* [Exercise goal]:
Since the copy must hold text only, transcribe the data below exactly and omit the images.

***

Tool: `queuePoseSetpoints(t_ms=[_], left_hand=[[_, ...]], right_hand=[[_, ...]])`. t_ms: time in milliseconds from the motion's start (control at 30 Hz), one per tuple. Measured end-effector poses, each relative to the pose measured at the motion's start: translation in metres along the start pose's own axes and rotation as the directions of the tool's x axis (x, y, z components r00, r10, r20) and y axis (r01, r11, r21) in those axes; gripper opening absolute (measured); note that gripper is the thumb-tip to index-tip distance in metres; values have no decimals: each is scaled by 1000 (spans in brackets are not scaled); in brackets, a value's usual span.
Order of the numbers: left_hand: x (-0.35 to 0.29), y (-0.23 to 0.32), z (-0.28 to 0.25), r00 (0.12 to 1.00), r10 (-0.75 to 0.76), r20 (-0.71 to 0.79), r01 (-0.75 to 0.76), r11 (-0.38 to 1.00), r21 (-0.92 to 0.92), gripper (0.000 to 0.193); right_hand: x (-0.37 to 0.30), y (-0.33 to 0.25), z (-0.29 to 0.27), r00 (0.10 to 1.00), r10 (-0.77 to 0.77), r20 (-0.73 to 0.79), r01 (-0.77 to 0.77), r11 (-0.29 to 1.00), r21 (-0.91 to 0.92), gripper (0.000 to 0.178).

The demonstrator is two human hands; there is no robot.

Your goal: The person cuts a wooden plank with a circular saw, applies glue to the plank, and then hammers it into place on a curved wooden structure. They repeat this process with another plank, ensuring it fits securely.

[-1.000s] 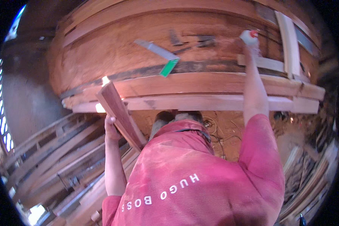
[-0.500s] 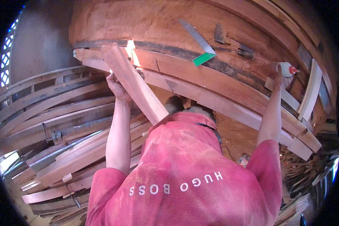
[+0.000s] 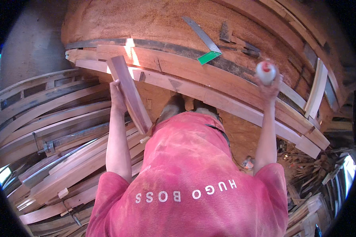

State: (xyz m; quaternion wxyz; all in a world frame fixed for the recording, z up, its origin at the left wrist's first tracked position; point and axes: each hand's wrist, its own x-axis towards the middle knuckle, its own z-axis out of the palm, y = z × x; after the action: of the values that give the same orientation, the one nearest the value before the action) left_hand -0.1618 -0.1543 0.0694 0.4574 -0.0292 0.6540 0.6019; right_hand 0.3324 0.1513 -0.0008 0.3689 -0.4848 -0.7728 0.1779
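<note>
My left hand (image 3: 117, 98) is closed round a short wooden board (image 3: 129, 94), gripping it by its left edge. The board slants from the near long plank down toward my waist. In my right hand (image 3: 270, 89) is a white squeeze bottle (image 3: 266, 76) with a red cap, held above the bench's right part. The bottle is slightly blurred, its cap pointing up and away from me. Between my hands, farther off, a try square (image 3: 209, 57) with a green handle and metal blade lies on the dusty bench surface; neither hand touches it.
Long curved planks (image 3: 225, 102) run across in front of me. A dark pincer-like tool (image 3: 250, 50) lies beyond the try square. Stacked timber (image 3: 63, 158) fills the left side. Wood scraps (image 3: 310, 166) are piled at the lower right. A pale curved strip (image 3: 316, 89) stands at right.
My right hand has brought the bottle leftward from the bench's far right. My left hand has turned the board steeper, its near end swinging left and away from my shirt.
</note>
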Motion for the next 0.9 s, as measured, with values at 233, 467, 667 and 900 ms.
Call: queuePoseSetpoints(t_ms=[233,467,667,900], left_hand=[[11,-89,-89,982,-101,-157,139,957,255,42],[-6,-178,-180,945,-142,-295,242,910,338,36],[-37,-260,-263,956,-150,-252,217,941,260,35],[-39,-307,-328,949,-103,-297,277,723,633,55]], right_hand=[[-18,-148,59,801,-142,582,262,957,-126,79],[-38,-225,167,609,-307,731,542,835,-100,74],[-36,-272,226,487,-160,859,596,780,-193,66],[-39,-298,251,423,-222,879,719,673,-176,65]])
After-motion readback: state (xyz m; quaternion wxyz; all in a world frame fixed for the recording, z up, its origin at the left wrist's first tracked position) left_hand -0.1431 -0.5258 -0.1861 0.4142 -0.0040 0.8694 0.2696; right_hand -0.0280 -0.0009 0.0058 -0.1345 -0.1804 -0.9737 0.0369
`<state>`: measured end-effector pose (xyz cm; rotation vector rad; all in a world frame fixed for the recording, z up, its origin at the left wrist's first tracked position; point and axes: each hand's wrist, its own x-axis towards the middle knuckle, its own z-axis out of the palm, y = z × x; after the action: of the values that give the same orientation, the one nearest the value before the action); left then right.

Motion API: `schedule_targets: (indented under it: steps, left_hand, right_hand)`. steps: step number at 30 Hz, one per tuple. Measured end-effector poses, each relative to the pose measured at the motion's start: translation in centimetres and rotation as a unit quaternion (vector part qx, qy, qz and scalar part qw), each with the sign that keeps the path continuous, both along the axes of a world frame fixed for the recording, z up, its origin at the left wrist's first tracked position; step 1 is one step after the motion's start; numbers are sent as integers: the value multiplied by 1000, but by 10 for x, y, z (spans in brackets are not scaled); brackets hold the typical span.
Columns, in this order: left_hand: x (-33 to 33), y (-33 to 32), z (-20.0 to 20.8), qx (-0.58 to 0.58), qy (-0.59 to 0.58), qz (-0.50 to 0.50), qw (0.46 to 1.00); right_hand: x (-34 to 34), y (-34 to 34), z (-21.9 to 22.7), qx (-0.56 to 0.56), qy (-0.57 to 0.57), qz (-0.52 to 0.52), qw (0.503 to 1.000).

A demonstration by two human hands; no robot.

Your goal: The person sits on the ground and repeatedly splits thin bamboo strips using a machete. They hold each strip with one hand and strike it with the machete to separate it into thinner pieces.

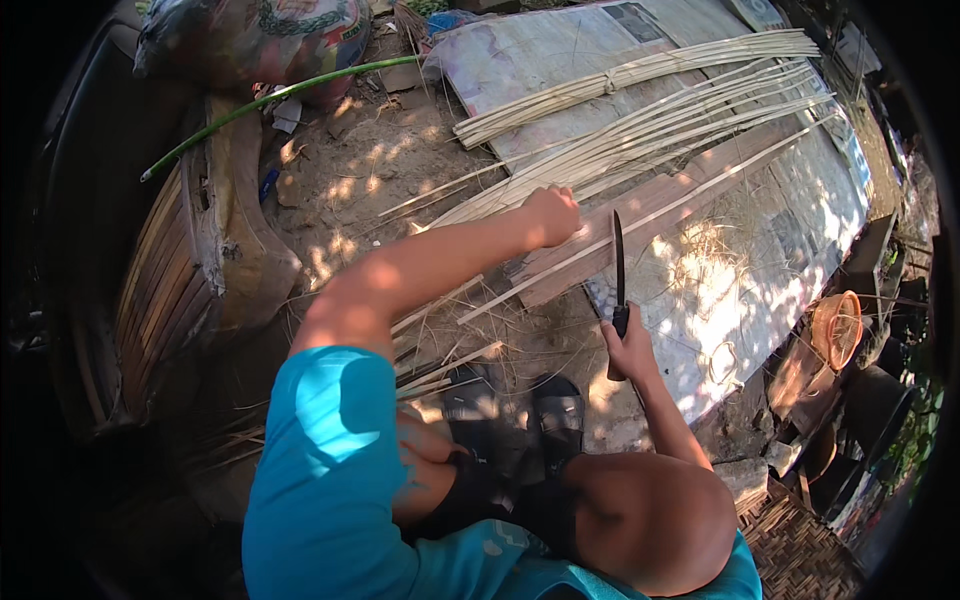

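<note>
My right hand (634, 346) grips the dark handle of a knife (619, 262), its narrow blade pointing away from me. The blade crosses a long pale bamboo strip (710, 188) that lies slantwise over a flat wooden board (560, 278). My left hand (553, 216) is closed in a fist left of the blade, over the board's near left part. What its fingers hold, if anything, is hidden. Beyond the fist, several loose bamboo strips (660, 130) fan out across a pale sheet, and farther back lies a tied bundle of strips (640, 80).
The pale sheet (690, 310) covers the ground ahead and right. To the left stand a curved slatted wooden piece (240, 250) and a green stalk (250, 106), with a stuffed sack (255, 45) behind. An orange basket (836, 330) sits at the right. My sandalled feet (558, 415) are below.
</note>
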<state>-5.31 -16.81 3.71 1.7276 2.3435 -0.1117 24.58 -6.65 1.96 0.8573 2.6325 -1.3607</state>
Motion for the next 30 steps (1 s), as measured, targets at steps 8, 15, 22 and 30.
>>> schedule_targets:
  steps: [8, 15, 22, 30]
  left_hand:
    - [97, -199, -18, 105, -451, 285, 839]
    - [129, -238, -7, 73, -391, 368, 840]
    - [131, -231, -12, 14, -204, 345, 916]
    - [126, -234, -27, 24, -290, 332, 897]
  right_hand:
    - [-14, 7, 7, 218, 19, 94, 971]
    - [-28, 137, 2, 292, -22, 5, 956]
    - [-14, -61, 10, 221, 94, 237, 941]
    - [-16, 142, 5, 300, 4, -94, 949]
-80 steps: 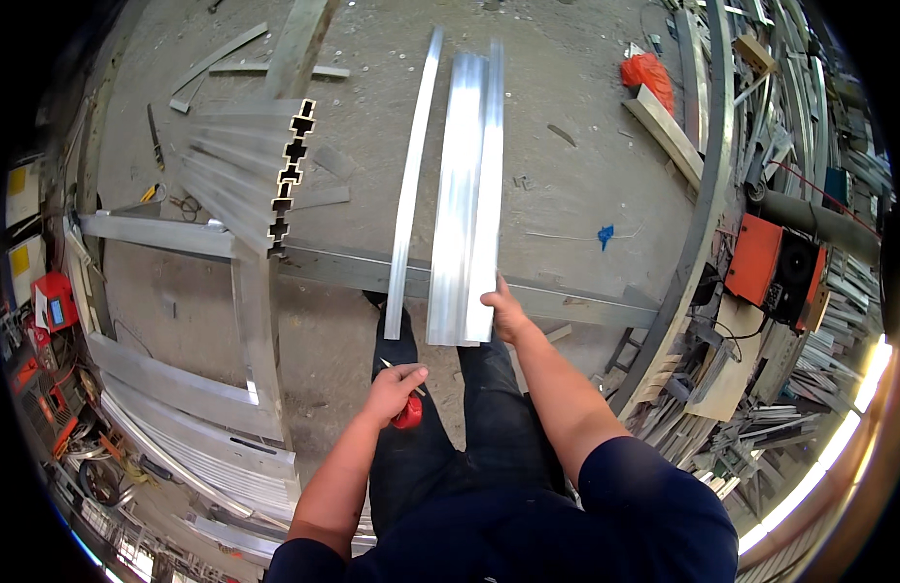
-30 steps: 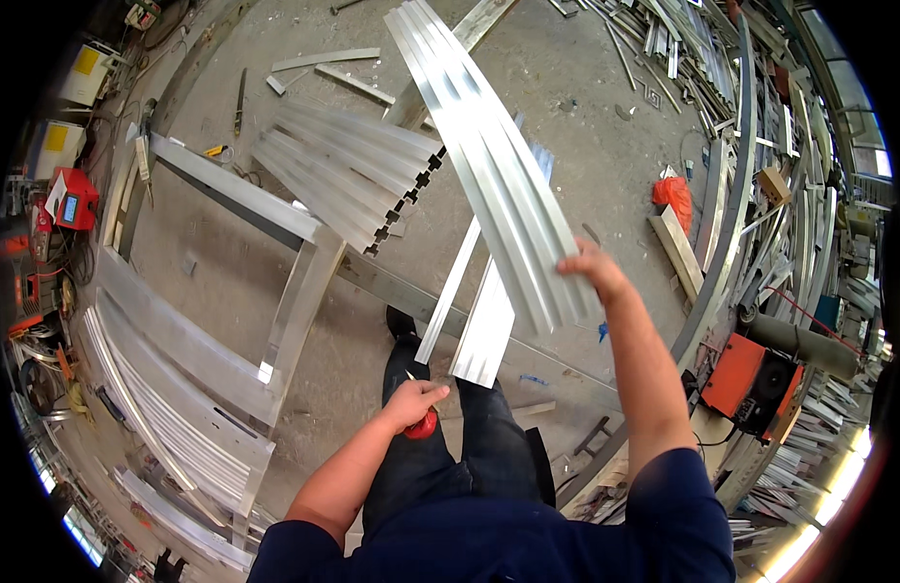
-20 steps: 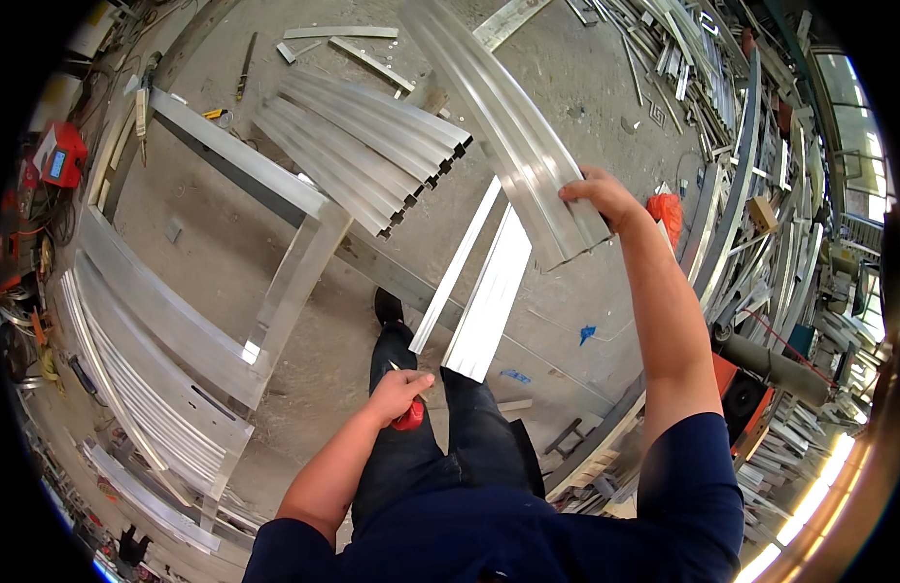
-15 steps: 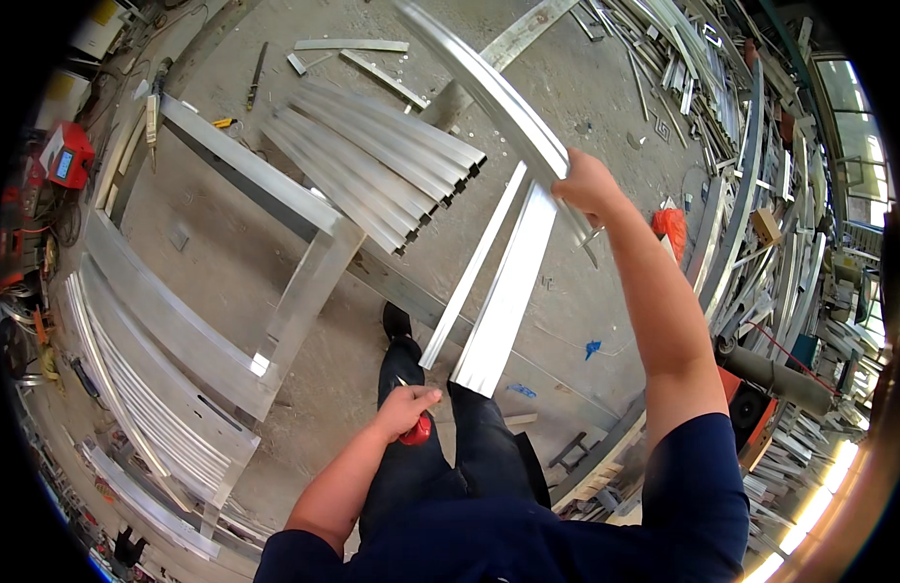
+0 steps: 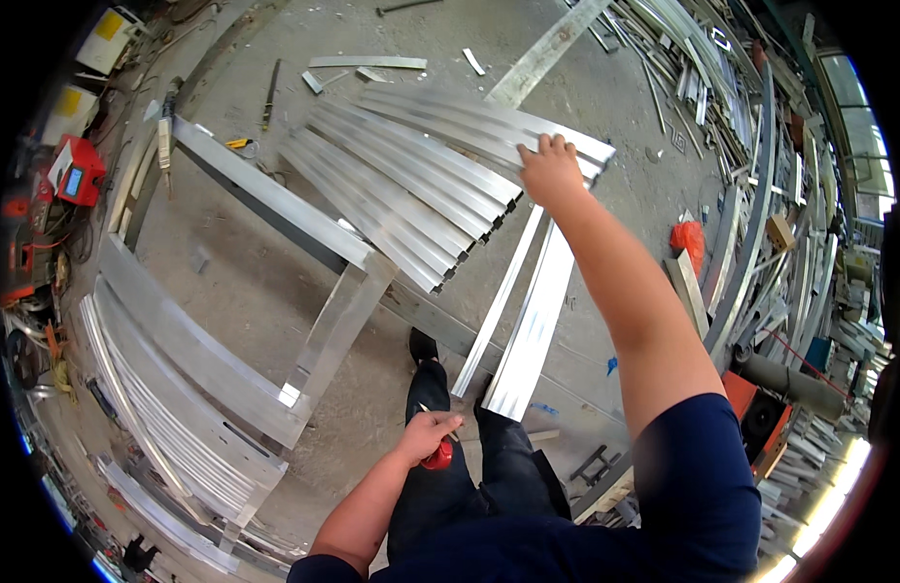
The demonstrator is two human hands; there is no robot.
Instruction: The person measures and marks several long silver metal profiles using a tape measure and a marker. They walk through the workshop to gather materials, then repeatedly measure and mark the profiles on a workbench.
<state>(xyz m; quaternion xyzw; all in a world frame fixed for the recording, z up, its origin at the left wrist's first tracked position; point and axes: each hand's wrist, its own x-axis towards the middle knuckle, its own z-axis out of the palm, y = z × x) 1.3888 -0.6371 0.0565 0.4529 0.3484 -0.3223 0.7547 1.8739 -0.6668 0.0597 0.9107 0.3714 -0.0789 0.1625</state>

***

* [Written answer]:
Tool: `queuePoseSetpoints(t_ms=[_], left_hand=[[_, ...]], right_hand=[[_, ...]])`. t_ms: time in milliseconds from the motion's start (control at 30 Hz), one per tuple. Measured end-effector poses, each relative to the pose measured at the motion's start: translation in metres along the start pose's own axes and rotation as the directions of the tool's x axis (x, y, z components r00, r10, r20) and y axis (r01, r11, r21) in those axes; gripper opening absolute (measured); note that gripper is the thumb-tip to index-tip distance in metres; values have no decimals: each is scaled by 1000 (spans in brackets are not scaled); in brackets, a value's usual span.
Order of the numbers: left_hand: x (-0.35 to 0.29), y (-0.23 to 0.32), z (-0.28 to 0.25), r00 (0.12 to 1.00), r10 (-0.75 to 0.76), r20 (-0.71 to 0.79), r01 (-0.75 to 0.76), r11 (-0.38 to 1.00), r21 (-0.92 to 0.92), gripper (0.000 to 0.193); right_hand: x (-0.37 to 0.30), y (-0.33 to 0.25), z (-0.29 to 0.27), r00 (0.10 to 1.00), r10 (-0.77 to 0.77), r20 (-0.73 to 0.79), r01 (-0.77 to 0.77), r11 (-0.29 to 1.00), r21 (-0.91 to 0.92), gripper (0.000 to 0.178).

The demonstrator is two human hands; there is no robot.

Your goal: The person cuts a wooden plank with a circular saw, applies glue to the plank, and then hammers it into place on a curved wooden structure. They repeat this process with another plank, ensuring it fits securely.

[-1.000s] 
[-0.500s] 
[+0.000s] 

State: (xyz m; quaternion wxyz; all in a world frame fixed for the recording, z up, its origin at the left wrist's first tracked position; point and axes: each hand's wrist, its own x-axis towards the middle knuckle, its own z-axis out of the palm, y = z × x; after the action: of the values that give the same orientation, the one nearest the value before the action) left_hand -0.1618 -0.1543 0.0694 0.4574 -0.0292 0.6540 0.6019; right_hand 0.3324 0.1513 -0.0008 0.3689 -0.4848 -0.7728 0.1779
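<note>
My left hand (image 3: 117, 98) is closed round a short wooden board (image 3: 129, 94), gripping it by its left edge. The board slants from the near long plank down toward my waist. In my right hand (image 3: 270, 89) is a white squeeze bottle (image 3: 266, 76) with a red cap, held above the bench's right part. The bottle is slightly blurred, its cap pointing up and away from me. Between my hands, farther off, a try square (image 3: 209, 57) with a green handle and metal blade lies on the dusty bench surface; neither hand touches it.
Long curved planks (image 3: 225, 102) run across in front of me. A dark pincer-like tool (image 3: 250, 50) lies beyond the try square. Stacked timber (image 3: 63, 158) fills the left side. Wood scraps (image 3: 310, 166) are piled at the lower right. A pale curved strip (image 3: 316, 89) stands at right.
My right hand has brought the bottle leftward from the bench's far right. My left hand has turned the board steeper, its near end swinging left and away from my shirt.
</note>
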Motion for the next 0.9 s, as measured, with values at 233, 467, 667 and 900 ms.
Call: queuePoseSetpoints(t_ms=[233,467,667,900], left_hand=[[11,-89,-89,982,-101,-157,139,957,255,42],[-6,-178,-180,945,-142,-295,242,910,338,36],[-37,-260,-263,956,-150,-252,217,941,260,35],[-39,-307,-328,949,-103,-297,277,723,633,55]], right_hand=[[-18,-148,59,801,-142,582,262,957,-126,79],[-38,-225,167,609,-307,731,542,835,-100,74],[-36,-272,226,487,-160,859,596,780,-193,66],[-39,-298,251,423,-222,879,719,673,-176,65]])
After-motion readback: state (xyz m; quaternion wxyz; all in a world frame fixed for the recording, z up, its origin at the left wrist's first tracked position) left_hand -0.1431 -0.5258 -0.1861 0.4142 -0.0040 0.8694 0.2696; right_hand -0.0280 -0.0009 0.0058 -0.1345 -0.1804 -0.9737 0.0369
`<state>`: measured end-effector pose (xyz cm; rotation vector rad; all in a world frame fixed for the recording, z up, its origin at the left wrist's first tracked position; point and axes: each hand's wrist, its own x-axis towards the middle knuckle, its own z-axis out of the palm, y = z × x; after the action: of the values that give the same orientation, the one nearest the value before the action); left then right.

Motion API: `schedule_targets: (indented under it: steps, left_hand, right_hand)`. steps: step number at 30 Hz, one per tuple. Measured end-effector poses, each relative to the pose measured at the motion's start: translation in centimetres and rotation as a unit quaternion (vector part qx, qy, qz and scalar part qw), each with the sign that keeps the path continuous, both along the axes of a world frame fixed for the recording, z up, its origin at the left wrist's first tracked position; step 1 is one step after the motion's start; numbers are sent as integers: the value multiplied by 1000, but by 10 for x, y, z (spans in brackets are not scaled); brackets hold the typical span.
Columns, in this order: left_hand: x (-33 to 33), y (-33 to 32), z (-20.0 to 20.8), qx (-0.58 to 0.58), qy (-0.59 to 0.58), qz (-0.50 to 0.50), qw (0.46 to 1.00); right_hand: x (-34 to 34), y (-34 to 34), z (-21.9 to 22.7), qx (-0.56 to 0.56), qy (-0.57 to 0.57), qz (-0.52 to 0.52), qw (0.503 to 1.000).

A demonstration by two human hands; no robot.

Your goal: The person sits on the ground and repeatedly splits thin bamboo strips using a machete. They hold each strip with one hand and strike it with the machete to separate it into thinner pieces.


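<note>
My right hand (634, 346) grips the dark handle of a knife (619, 262), its narrow blade pointing away from me. The blade crosses a long pale bamboo strip (710, 188) that lies slantwise over a flat wooden board (560, 278). My left hand (553, 216) is closed in a fist left of the blade, over the board's near left part. What its fingers hold, if anything, is hidden. Beyond the fist, several loose bamboo strips (660, 130) fan out across a pale sheet, and farther back lies a tied bundle of strips (640, 80).
The pale sheet (690, 310) covers the ground ahead and right. To the left stand a curved slatted wooden piece (240, 250) and a green stalk (250, 106), with a stuffed sack (255, 45) behind. An orange basket (836, 330) sits at the right. My sandalled feet (558, 415) are below.
</note>
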<state>-5.31 -16.81 3.71 1.7276 2.3435 -0.1117 24.58 -6.65 1.96 0.8573 2.6325 -1.3607</state>
Motion for the next 30 steps (1 s), as measured, targets at steps 8, 15, 22 and 30.
>>> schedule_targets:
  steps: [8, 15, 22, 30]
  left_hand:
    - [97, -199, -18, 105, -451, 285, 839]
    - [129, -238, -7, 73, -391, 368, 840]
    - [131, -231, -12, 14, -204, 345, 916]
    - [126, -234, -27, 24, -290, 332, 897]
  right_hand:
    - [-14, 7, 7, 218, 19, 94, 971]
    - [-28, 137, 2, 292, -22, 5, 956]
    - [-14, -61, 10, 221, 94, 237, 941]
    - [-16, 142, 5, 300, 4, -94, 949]
-80 steps: 
-30 steps: 
-20 steps: 
-15 steps: 
+0 steps: 
The demonstrator is two human hands; there is no robot.
Instruction: The person measures and marks several long silver metal profiles using a tape measure and a marker. They walk through the workshop to gather materials, then repeatedly measure and mark the profiles on a workbench.
<state>(xyz m; quaternion xyzw; all in a world frame fixed for the recording, z up, its origin at the left wrist's first tracked position; point and axes: each hand's wrist, its own x-axis towards the middle knuckle, its own z-axis out of the palm, y = z × x) 1.3888 -0.6371 0.0565 0.4529 0.3484 -0.3223 0.7547 1.8739 -0.6668 0.0597 0.9107 0.3714 -0.0789 0.1625</state>

There's nothing left to add to the answer.